<<<<

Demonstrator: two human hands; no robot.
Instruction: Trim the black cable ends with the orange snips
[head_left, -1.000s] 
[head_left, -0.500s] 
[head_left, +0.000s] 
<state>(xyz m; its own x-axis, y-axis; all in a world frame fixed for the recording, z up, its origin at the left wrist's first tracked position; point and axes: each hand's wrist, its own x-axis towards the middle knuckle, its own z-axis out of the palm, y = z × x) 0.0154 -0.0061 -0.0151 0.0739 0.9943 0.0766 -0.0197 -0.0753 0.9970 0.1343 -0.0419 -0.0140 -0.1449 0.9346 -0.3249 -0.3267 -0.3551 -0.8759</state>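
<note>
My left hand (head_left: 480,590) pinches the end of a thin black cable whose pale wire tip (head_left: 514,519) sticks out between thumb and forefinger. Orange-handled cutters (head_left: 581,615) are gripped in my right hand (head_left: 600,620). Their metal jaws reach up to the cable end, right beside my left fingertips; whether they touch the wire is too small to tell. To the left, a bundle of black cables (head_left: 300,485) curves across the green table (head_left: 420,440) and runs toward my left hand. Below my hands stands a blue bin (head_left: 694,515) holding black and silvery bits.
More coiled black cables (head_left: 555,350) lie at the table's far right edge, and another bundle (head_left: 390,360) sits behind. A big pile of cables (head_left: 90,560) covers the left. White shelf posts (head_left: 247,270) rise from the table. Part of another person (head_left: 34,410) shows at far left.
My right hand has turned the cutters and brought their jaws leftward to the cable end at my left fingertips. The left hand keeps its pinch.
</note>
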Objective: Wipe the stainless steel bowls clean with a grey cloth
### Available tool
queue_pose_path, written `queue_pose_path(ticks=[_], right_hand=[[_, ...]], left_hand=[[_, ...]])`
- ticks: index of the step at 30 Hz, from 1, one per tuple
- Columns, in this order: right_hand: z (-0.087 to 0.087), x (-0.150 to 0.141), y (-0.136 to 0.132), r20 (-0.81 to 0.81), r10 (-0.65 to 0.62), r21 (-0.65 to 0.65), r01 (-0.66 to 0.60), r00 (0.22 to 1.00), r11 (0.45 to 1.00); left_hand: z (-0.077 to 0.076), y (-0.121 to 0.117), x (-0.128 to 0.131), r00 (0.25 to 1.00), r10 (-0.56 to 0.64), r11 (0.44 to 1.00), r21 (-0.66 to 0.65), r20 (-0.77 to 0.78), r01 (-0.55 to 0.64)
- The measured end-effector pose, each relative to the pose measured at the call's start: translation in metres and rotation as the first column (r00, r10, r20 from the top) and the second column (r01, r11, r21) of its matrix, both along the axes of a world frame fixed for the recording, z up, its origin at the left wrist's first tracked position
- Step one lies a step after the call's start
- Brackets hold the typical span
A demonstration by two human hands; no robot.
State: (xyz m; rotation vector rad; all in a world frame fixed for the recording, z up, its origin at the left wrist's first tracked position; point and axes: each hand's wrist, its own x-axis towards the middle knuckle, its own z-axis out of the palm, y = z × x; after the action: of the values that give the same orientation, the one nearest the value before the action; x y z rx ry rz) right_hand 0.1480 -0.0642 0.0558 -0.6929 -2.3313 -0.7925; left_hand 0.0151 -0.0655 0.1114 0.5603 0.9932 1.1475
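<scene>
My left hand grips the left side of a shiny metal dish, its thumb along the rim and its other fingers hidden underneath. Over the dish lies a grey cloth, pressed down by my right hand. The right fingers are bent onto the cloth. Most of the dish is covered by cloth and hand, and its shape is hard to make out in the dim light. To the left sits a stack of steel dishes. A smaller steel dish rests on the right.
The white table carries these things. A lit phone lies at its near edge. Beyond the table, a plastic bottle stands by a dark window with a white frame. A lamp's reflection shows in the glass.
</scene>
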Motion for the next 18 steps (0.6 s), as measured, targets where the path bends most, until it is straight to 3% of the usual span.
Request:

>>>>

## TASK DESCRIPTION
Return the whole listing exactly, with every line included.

## ANSWER BOX
Demonstrator: two human hands; no robot.
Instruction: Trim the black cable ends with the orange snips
[head_left, -1.000s] 
[head_left, -0.500s] 
[head_left, +0.000s] 
<state>(xyz m; its own x-axis, y-axis; all in a world frame fixed for the recording, z up, its origin at the left wrist's first tracked position; point and axes: each hand's wrist, its own x-axis towards the middle knuckle, its own z-axis out of the palm, y = z × x) 0.0154 -0.0061 -0.0151 0.0739 0.9943 0.0766 -0.0197 -0.0753 0.9970 0.1343 -0.0419 -0.0140 -0.1449 0.9346 -0.3249 -0.3267 -0.3551 -0.8759</state>
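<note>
My left hand (head_left: 480,590) pinches the end of a thin black cable whose pale wire tip (head_left: 514,519) sticks out between thumb and forefinger. Orange-handled cutters (head_left: 581,615) are gripped in my right hand (head_left: 600,620). Their metal jaws reach up to the cable end, right beside my left fingertips; whether they touch the wire is too small to tell. To the left, a bundle of black cables (head_left: 300,485) curves across the green table (head_left: 420,440) and runs toward my left hand. Below my hands stands a blue bin (head_left: 694,515) holding black and silvery bits.
More coiled black cables (head_left: 555,350) lie at the table's far right edge, and another bundle (head_left: 390,360) sits behind. A big pile of cables (head_left: 90,560) covers the left. White shelf posts (head_left: 247,270) rise from the table. Part of another person (head_left: 34,410) shows at far left.
My right hand has turned the cutters and brought their jaws leftward to the cable end at my left fingertips. The left hand keeps its pinch.
</note>
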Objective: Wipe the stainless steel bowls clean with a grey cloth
### Available tool
queue_pose_path, written `queue_pose_path(ticks=[_], right_hand=[[_, ...]], left_hand=[[_, ...]])`
- ticks: index of the step at 30 Hz, from 1, one per tuple
- Columns, in this order: right_hand: z (-0.087 to 0.087), x (-0.150 to 0.141), y (-0.136 to 0.132), r20 (-0.81 to 0.81), r10 (-0.65 to 0.62), r21 (-0.65 to 0.65), r01 (-0.66 to 0.60), r00 (0.22 to 1.00), r11 (0.45 to 1.00); left_hand: z (-0.077 to 0.076), y (-0.121 to 0.117), x (-0.128 to 0.131), r00 (0.25 to 1.00), r10 (-0.56 to 0.64), r11 (0.44 to 1.00), r21 (-0.66 to 0.65), r20 (-0.77 to 0.78), r01 (-0.55 to 0.64)
- The measured end-effector pose, each relative to the pose measured at the call's start: translation in metres and rotation as the first column (r00, r10, r20 from the top) and the second column (r01, r11, r21) of its matrix, both along the axes of a world frame fixed for the recording, z up, its origin at the left wrist's first tracked position
- Step one lies a step after the call's start
- Brackets hold the typical span
A demonstration by two human hands; no robot.
State: (xyz m; rotation vector rad; all in a world frame fixed for the recording, z up, its origin at the left wrist's first tracked position; point and axes: each hand's wrist, its own x-axis towards the middle knuckle, its own z-axis out of the palm, y = z × x; after the action: of the values that give the same orientation, the one nearest the value before the action; x y z rx ry rz) right_hand 0.1480 -0.0642 0.0558 -0.6929 -2.3313 -0.7925; left_hand 0.0151 -0.0655 0.1114 0.5603 0.9932 1.1475
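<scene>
My left hand grips the left side of a shiny metal dish, its thumb along the rim and its other fingers hidden underneath. Over the dish lies a grey cloth, pressed down by my right hand. The right fingers are bent onto the cloth. Most of the dish is covered by cloth and hand, and its shape is hard to make out in the dim light. To the left sits a stack of steel dishes. A smaller steel dish rests on the right.
The white table carries these things. A lit phone lies at its near edge. Beyond the table, a plastic bottle stands by a dark window with a white frame. A lamp's reflection shows in the glass.
</scene>
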Motion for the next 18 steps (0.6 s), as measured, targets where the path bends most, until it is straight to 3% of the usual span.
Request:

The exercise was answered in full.